Event

Lunchseminar in Economics: Airline Mitigation of Propagated Delays via Schedule Buffers: Theory and Empirics

  • Conférencier  Jan K. Brueckner, University of California, Irvine, USA

  • Lieu

    Université du Luxembourg, Campus Kirchberg, 29, avenue JF Kennedy L-1359 Luxembourg, Building JFK, ground floor, room Nancy-Metz

    LU

  • Thème(s)
    Sciences économiques & gestion

This paper presents an extensive theoretical and empirical analysis of the choice of schedule buffers by airlines.  With airline delays a continuing problem around the world, such an undertaking is valuable, and its lessons extend to other passenger transportation sectors.  One useful lesson from the theoretical analysis of a two-flight model is that the mitigation of delay propagation is done entirely by the ground buffer and the second flight’s buffer.  The first flight’s buffer plays no role because the ground buffer is a perfect, while nondistorting, substitute.  In addition, the apportionment of mitigation responsibility between the ground buffer and the flight buffer of flight two is shown to depend on the relationship between the costs of ground- and flight-buffer time.  The empirical results show the connection between buffer magnitudes and a host of explanatory variables, including the variability of flight times, which simulations of the model identify as an important determining factor.

 

Jan K. Brueckner is Distinguised Professor of Economics at the University of California, Irvine. He received an B.A. from UC Berkeley in 1972 and a Ph.D. from Stanford University in 1976, and was a long-time faculty member at the University of Illinois at Urbana-Champaign before coming to UCI in 2005.  He has served as visiting professor at UC Santa Barbara and UC San Diego, and has been a visiting scholar at many foreign universities.

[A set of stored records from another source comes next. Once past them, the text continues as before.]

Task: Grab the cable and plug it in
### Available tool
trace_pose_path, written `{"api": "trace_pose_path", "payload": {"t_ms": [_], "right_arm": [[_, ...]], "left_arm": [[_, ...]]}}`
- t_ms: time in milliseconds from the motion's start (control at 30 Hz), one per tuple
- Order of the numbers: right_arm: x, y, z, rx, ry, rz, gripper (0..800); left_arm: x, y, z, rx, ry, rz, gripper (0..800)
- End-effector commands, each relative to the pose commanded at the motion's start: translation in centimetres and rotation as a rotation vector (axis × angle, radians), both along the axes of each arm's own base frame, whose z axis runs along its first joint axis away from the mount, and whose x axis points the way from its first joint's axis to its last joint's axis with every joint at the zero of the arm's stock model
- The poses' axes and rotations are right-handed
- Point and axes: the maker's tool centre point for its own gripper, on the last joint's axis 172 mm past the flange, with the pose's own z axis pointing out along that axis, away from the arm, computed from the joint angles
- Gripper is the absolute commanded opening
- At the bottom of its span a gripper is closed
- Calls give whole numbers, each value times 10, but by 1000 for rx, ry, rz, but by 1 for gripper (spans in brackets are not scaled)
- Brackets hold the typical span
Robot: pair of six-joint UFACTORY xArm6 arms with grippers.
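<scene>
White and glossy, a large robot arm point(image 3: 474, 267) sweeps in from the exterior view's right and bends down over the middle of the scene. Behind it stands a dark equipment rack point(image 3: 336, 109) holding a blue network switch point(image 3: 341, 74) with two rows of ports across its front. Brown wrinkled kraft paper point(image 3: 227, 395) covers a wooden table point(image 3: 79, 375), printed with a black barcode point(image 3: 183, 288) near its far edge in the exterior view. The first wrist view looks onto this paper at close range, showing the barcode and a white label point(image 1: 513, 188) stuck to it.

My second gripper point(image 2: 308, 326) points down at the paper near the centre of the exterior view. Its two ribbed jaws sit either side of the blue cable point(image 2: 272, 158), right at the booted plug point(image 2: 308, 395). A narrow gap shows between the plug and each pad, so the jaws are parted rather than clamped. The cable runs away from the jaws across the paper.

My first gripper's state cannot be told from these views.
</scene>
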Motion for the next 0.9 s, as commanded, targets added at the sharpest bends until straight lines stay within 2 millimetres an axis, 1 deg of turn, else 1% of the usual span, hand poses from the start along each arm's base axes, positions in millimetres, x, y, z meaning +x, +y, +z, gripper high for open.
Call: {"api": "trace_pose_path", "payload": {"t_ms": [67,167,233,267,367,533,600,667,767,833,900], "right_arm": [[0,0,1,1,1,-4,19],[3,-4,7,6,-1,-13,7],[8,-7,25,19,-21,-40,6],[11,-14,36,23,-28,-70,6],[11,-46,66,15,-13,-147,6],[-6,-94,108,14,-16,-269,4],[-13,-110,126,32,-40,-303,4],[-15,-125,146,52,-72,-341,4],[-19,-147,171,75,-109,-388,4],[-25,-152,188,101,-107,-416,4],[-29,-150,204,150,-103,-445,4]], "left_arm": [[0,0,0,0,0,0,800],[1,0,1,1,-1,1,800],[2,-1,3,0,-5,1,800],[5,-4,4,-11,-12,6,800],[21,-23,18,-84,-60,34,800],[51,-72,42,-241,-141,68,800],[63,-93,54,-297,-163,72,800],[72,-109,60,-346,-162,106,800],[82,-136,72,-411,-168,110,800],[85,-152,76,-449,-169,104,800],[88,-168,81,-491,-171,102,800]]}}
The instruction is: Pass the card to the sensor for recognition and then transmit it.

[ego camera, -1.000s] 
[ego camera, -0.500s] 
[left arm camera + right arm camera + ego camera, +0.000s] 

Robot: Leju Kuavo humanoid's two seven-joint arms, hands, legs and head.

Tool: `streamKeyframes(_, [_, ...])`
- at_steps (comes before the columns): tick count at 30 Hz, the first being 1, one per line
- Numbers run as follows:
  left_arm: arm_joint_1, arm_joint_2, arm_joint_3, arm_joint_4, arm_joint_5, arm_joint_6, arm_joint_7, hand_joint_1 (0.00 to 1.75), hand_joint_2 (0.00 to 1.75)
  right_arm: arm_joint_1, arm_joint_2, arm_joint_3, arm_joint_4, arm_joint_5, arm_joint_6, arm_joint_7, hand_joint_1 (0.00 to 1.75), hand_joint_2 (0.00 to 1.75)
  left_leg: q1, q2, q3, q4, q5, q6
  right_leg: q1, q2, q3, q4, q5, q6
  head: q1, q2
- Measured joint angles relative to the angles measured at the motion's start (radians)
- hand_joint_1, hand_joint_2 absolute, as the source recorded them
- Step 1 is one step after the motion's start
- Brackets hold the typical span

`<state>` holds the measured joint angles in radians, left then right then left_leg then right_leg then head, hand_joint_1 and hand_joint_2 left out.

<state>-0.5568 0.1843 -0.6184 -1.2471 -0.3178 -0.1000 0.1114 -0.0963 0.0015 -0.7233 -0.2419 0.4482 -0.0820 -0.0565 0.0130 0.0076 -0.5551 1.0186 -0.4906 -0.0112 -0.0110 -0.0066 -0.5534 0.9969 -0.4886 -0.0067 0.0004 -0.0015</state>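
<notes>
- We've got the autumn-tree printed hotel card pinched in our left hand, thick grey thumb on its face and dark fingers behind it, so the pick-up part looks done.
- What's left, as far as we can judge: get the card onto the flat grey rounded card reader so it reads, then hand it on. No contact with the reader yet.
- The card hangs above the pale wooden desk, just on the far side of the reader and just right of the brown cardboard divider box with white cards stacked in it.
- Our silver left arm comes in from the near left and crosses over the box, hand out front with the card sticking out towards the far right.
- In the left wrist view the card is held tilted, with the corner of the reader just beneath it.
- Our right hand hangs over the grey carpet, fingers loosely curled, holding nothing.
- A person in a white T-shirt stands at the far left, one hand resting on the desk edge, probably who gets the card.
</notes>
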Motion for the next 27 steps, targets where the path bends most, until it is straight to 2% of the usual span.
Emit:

Jan Brueckner has published extensively in the areas of urban economics, public economics, housing finance, and the economics of the airline industry.  He served as editor of the Journal of Urban Economics for 16 years and is currently a member of the editorial boards of 8 journals.  He has served as a consultant to the World Bank, the US Department of Transportation, many of the major airlines, and other organizations.